Using a module is most often the hard way to solve a problem in Mathematica. Use functional composition. This kind of step-by step simulation is well represented as an "iterated function system". Nest and its relatives are powerful tools.
First, define the essential core of the random walk:
rwstep[x_] := x + RandomReal[{-1, 1}]
If a uniform distribution isn't desired, you can change this definition, of course. Test it:
In[2]:= NestList[rwstep, 0, 10]
Out[2]= {0, 0.401683, 1.20622, 0.250873, 1.19009, 2.16909, 2.02779, \
1.67653, 1.4804, 0.549813, 0.485389}
This works on scalers, but it's easy to make it work on multidimensional vectors:
SetAttributes[rwstep, Listable]
Test in 2D:
In[4]:= NestList[rwstep, {0, 0}, 10]
Out[4]= {{0, 0}, {-0.665343,
0.145752}, {0.0847378, -0.468907}, {0.881671, -0.255809}, {1.23833, \
-0.367517}, {0.52246, 0.120586}, {0.152003, 0.621178}, {0.471109,
1.31935}, {0.407214, 2.01076}, {0.785204, 2.99294}, {1.19189,
3.26625}}
OK, I assume that your reference to "distance travelled in the xy plane" means that you want to terminate the random walk when it has traversed some particular Euclidean distance. That suggests Norm and NestWhileList are the appropriate tools:
rwd[d_] := NestWhileList[rwstep, {0, 0}, Norm[#] < d &]
Test it:
In[6]:= rwd[3]
Out[6]= {{0, 0}, {-0.338653, 0.701064}, {-0.884427,
1.20091}, {-0.466393, 1.43251}, {-1.34926, 0.952485}, {-1.57566,
1.02539}, {-0.623912, 0.559162}, {-0.603445,
0.150985}, {-0.0936244, -0.436107}, {-0.721492, -1.41176}, \
{-1.19993, -2.24032}, {-0.423344, -2.61849}, {0.166061, -2.40501}, \
{-0.231736, -3.10079}}
Now to make your plot:
ListPlot[rwd[5], {Joined -> True, PlotRange -> {{-5, 5}, {-5, 5}},
AspectRatio -> 1}]
One nice thing about composing your problems as simple functions rather than writing complex modules is that you can easily take your functional factors and reuse them.
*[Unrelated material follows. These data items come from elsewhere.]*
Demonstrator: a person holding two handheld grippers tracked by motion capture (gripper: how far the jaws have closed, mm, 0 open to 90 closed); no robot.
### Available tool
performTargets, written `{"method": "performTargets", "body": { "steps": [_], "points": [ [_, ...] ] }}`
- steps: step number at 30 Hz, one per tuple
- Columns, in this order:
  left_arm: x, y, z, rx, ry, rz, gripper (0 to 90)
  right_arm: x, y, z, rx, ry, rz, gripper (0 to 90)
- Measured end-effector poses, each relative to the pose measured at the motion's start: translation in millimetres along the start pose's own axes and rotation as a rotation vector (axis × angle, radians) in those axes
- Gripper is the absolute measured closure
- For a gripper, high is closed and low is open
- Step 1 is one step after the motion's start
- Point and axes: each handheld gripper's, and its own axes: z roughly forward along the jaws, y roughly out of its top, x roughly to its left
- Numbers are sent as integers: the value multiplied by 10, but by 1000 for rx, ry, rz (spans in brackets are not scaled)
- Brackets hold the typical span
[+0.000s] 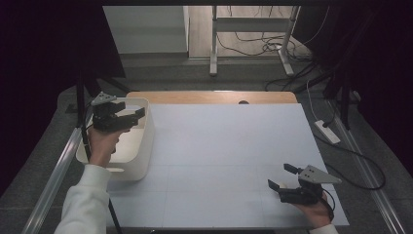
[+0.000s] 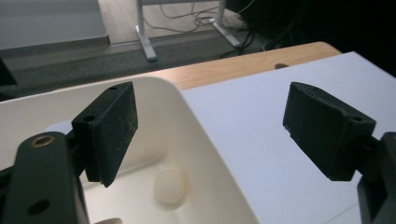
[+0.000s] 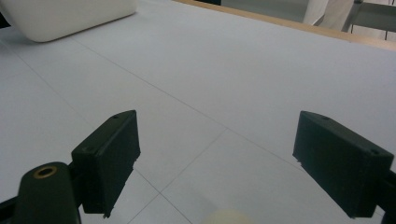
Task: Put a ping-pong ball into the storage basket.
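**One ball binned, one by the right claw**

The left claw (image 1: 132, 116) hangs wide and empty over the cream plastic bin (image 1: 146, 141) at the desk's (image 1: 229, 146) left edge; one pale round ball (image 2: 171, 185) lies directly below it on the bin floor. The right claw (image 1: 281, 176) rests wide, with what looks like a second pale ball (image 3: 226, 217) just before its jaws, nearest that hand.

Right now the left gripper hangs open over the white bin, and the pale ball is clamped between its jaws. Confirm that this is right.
Not quite. The left gripper does hang open over the white bin, but nothing sits between its jaws. The pale ball lies on the bin's floor, below and apart from the jaws, as the left gripper view shows.
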Motion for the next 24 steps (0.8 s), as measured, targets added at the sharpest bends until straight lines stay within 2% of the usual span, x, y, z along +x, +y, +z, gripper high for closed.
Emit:
{"method": "performTargets", "body": {
  "steps": [4, 12, 18, 24],
  "points": [
    [-61, 0, -17, -10, -25, 4, 185, 0, -2, 4, -2, 1, 1, 143],
    [-281, 7, -63, -27, -107, 27, 184, -6, 7, -6, -8, 1, 5, 143],
    [-440, -5, -53, -26, -155, 52, 182, -13, 18, 12, -8, 3, 5, 143],
    [-548, -40, -27, -25, -210, 53, 181, -37, 15, 23, -10, -4, 15, 143]
  ]
}}
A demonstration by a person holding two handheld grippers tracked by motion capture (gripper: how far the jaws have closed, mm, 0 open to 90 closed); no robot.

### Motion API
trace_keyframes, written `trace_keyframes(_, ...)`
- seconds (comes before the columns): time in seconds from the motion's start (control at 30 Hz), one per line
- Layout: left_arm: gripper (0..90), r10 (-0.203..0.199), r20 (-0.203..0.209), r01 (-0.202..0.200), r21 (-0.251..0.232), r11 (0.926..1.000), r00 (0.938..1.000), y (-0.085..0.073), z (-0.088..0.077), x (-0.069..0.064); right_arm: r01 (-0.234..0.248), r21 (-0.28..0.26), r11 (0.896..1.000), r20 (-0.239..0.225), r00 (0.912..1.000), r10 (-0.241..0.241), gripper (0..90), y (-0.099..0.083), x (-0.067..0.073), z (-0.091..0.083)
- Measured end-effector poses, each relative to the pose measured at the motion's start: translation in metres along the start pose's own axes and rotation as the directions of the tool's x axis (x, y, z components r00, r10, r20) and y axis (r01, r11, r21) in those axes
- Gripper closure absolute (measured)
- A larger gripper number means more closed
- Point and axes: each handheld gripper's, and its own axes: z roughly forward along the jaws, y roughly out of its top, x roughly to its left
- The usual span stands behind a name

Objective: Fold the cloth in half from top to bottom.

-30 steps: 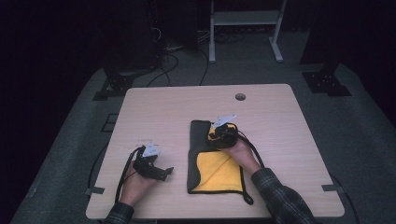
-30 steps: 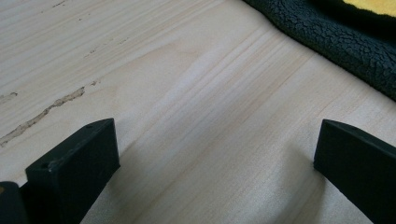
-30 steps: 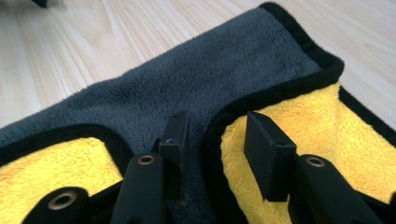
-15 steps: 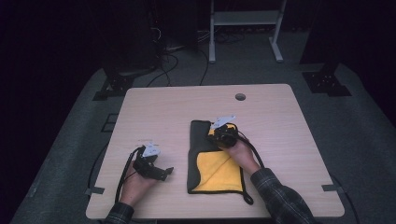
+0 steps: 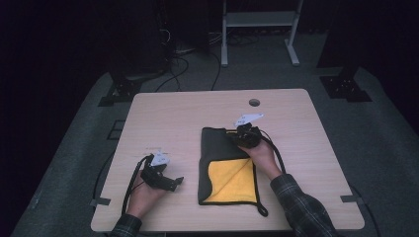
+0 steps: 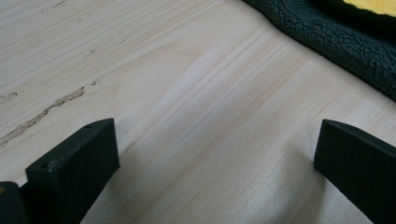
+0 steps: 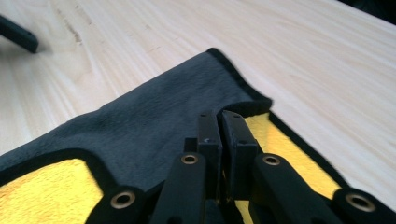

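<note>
Cloth (image 5: 220,148) lies folded near the middle of the worktop (image 5: 188,118), dark grey outside with a yellow inner face showing at its near half. Over the last second my right tool (image 5: 240,136) has crept slightly toward the far right corner of the cloth (a small shift, hardly more than a nudge), while the cloth itself has kept the same outline. In the right gripper view the jaws are pressed together, their tips low over the spot where the grey flap meets the yellow layer (image 7: 285,144); I can't tell for sure whether a thin edge is pinched between them or whether they merely rest on the fabric.

My left tool (image 5: 170,181) has stayed put on the bare wood to the left of the cloth, jaws spread wide with nothing between them, the cloth's dark edge (image 6: 336,42) just beyond.

My reading is that the right side is settling on a corner for the next fold, and the fold itself has not begun. I'd want a firm hold on that corner before lifting.
</note>
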Motion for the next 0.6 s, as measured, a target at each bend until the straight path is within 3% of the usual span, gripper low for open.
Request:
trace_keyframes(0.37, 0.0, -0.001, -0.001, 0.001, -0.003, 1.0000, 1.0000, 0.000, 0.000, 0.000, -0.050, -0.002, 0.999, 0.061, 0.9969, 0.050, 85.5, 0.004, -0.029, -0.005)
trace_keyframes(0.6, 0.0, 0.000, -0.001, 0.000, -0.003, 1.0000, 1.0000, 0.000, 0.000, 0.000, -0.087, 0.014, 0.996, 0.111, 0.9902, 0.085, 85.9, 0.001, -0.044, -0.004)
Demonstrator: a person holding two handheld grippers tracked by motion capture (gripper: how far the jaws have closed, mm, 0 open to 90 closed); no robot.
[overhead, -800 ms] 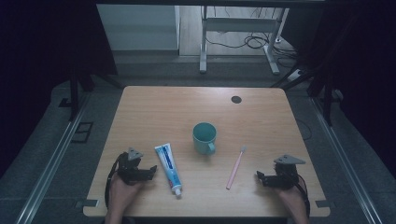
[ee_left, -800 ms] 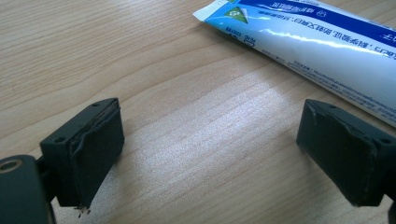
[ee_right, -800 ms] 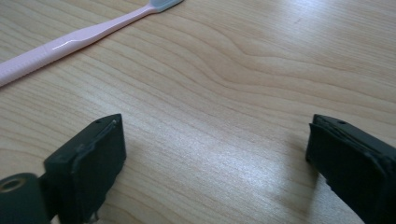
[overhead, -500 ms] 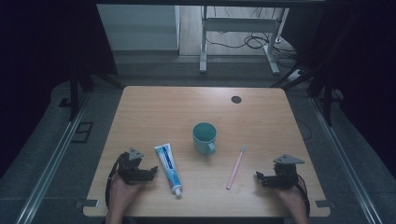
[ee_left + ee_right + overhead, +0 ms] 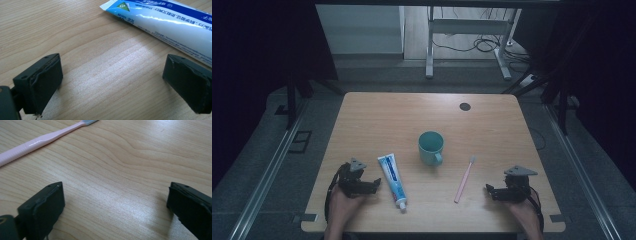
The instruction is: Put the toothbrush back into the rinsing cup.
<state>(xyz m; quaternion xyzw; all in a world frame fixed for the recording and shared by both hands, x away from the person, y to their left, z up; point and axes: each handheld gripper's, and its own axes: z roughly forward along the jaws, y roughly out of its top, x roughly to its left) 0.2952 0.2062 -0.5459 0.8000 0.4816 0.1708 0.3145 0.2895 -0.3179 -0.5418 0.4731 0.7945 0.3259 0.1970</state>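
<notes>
**Two grippers at rest on a wooden table, jaws wide, nothing held**

The table is light wood with a clear grain and rounded corners, and a small dark round cap sits near its far right edge. Around it the room is dim: grey floor, dark drapes on both sides, and at the back a white-legged frame with loose cables on the floor behind it.

A teal mug stands near the middle of the table, its handle turned toward the person. A toothpaste tube lies left of it, cap toward the near edge, and a pink toothbrush lies right of it, bristle head pointing away.

The left gripper rests near the front left, just beside the tube; its jaws stand wide apart over bare wood. The right gripper rests near the front right, close to the toothbrush handle, jaws likewise wide apart and empty.

Against the earlier frames, nothing on the table has shifted, and both grippers sit where they were.

In the left gripper view the tube is white and blue with a small green triangle at its crimped end; lines of fine print run along it, too small to read.
</notes>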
For example, it's easy here to plot distance from origin versus time:
ListPlot[Map[Norm, rwd[5]], Joined -> True]
Note that this is a different simulation from the previous. If you want to extract multiple results from a single simulation, you'll want to save the list of points as the value of a symbol.